WASHINGTON, Jan 17, 2020 (BSS/AFP) – The FBI arrested three alleged
members of the white extremist group “The Base” Thursday, saying they
accumulated ammunition and built a functioning automatic weapon, days before
a Virginia rally against gun controls.

Federal prosecutors in Greenbelt, Maryland said that US citizens Brian
Lemley, 33, and William Bilbrough, 19, and Canadian Patrik Jordan Mathews,
27, were all charged with felony firearms violations.

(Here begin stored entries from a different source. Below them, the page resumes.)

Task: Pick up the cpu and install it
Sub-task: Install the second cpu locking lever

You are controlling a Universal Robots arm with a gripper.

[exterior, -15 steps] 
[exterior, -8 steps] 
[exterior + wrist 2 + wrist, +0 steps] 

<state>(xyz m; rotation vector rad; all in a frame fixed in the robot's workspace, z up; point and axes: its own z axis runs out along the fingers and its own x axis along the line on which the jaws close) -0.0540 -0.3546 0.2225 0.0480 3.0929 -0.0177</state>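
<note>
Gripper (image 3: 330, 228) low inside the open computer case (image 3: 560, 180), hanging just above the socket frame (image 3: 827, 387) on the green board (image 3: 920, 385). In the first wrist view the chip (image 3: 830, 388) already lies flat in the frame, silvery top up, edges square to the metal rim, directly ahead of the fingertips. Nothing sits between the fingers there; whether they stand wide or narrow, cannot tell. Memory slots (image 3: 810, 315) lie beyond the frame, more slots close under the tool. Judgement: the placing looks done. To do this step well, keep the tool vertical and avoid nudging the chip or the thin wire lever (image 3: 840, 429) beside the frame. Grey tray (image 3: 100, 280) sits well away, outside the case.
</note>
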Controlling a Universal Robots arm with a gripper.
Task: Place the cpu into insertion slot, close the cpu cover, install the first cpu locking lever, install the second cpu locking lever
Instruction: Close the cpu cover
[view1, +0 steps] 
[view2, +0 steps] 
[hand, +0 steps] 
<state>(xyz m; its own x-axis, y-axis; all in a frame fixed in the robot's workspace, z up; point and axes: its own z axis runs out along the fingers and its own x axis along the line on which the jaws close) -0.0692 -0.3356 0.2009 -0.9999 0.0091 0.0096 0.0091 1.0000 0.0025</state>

Lemley and Bilbrough were also charged in relation to transporting and
harboring an illegal alien.

Prosecutors said the three were members of The Base, described as an
international network of white nationalists who have paramilitary training
camps and who discuss online bomb-making and “committing acts of violence
against minority communities.”

The arrest came a day after the governor of the neighboring state of
Virginia declared a “state of emergency” ahead of a gun rights rally in the
capital of Richmond, citing “credible threats” of violence from white
nationalist and militia groups.

Mathews, a Canadian army reserve combat engineer trained in explosives,
was reported missing in Canada in August 2019 after he was suspended from his
reserve unit in relation alleged neo-Nazi activities.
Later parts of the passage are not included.